Maton, in 1956-1957 hoofdredacteur van Gents Studentenleven, schreef over de Vlaamse sociaal-economische problematiek; dat deed hij ook in andere studentenbladen en in De Volksunie (pseudoniemen: Raes van Gavere, Jan van Maleslot). Voor het Volksuniecongres van 1960 schreef hij de ontwerptekst van de stellingname inzake de sociaal-economische problematiek. Hij werkte mee aan de partijcongressen van 1963, 1966 en 1973 (Het Vlaams-nationalisme tegenover de wereld van de arbeid) en was oprichter van de Sociaal-Economische Werkgroep van de Volksunie, waarvoor hij een aantal brochures samenstelde, waaronder Voor de haan driemaal zal kraaien (1961, met P. Martens) en Sociaal-ekonomisch ontwikkelingsplan voor Vlaanderen 1965-1975 (1965).
Als lid (1966-1973) van het nationaal bestuur van het Davidsfonds schreef hij het ontwerp voor het Manifest van 10 oktober 1971, dat de grondwetsherziening van 1970 (staatshervorming) afwees, opkwam voor een nieuwe radicalisering van de V.B. en zich afzette tegen "inkapseling" en "verburgerlijking".
In Matons engagement in de V.B. geeft geloof in de maakbaarheid van de samenleving de doorslag: de hefbomen voor het voluntaristisch ingrijpen in maatschappelijke ontwikkelingen liggen bij de staat. Voor hem moet de Vlaamse staat (gemeenschap, gewest) volle bevoegdheid hebben over de industriële politiek, de ruimtelijke ordening, de welzijnszorg. Daarvoor moeten de middelen gehaald worden uit een eigen fiscaliteit.
Maton werd lid van de partijraad van de VU in 1974, het tijdstip waarop electorale achteruitgang vragen deed rijzen over de strategie van de partij. Voor iets minder dan een volwaardig federalisme wilde hij de VU niet op het spel zetten, of laten zetten. Ook vond hij, zolang er niet werd onderhandeld, buitenparlementaire actie noodzakelijk als pressiemiddel van de V.B. Hij was tegenstander van het Egmontpact, maar bleef lid van de VU. Na de verkiezingsnederlaag van 1978 werd hij in 1979 ondervoorzitter van de partij (tot 1989).

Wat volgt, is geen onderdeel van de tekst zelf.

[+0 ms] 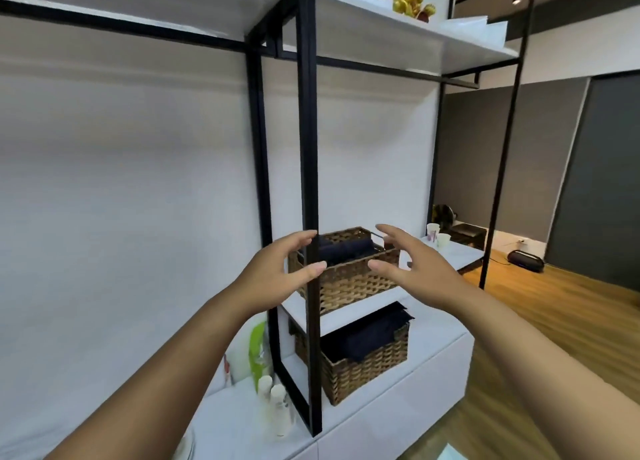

Belangrijk was Matons rol in de academische discussies en de opinievorming over het economisch federalisme in de Vlaamse sociaal-economische overlegorganen. Zelf wilde hij, in zijn als confederaal model bestempelde visie, het federalisme uitbreiden tot aan de grenzen van wat toelaatbaar is binnen de Europese Economische Unie.
Bij de voorbereiding van de staatshervorming van 1988-1991 was Maton lid van een werkgroep over de financiering van gewesten en gemeenschappen. Toen de politici tot een akkoord gekomen waren, vond hij dat Vlaanderen via het solidariteitsmechanisme een hoge prijs betaalde aan Wallonië, maar dat zulks redelijk zou zijn als een goede oplossing in de wacht werd gesleept voor Brussel en Vlaams-Brabant. Ofschoon hij overtuigd was van de noodzaak een volgende staatshervorming voor te bereiden, sprak hij in 1993 zijn twijfel uit over de toekomstige rol van de VU.
Maton is sedert 1992 voorzitter van de raad van beheer van het Archief en Documentatiecentrum voor het Vlaams-nationalisme (ADVN).
Werken
met P. Martens, Voor de haan driemaal zal kraaien, 1961;
Sociaal-ekonomisch ontwikkelingsplan voor Vlaanderen 1965-1975, 1965;
Vlaanderen en de wereld van de arbeid, 1972;
Het rood van de klauwen, 1978;
België, hervorming of ondergang?, 1977;
Een konfederalistisch model voor België, 1979;
Vlaamse Economie en staatshervorming, 1980;
Vlaamse beweging en Vlaams-nationalisme na de staatshervorming, 1994.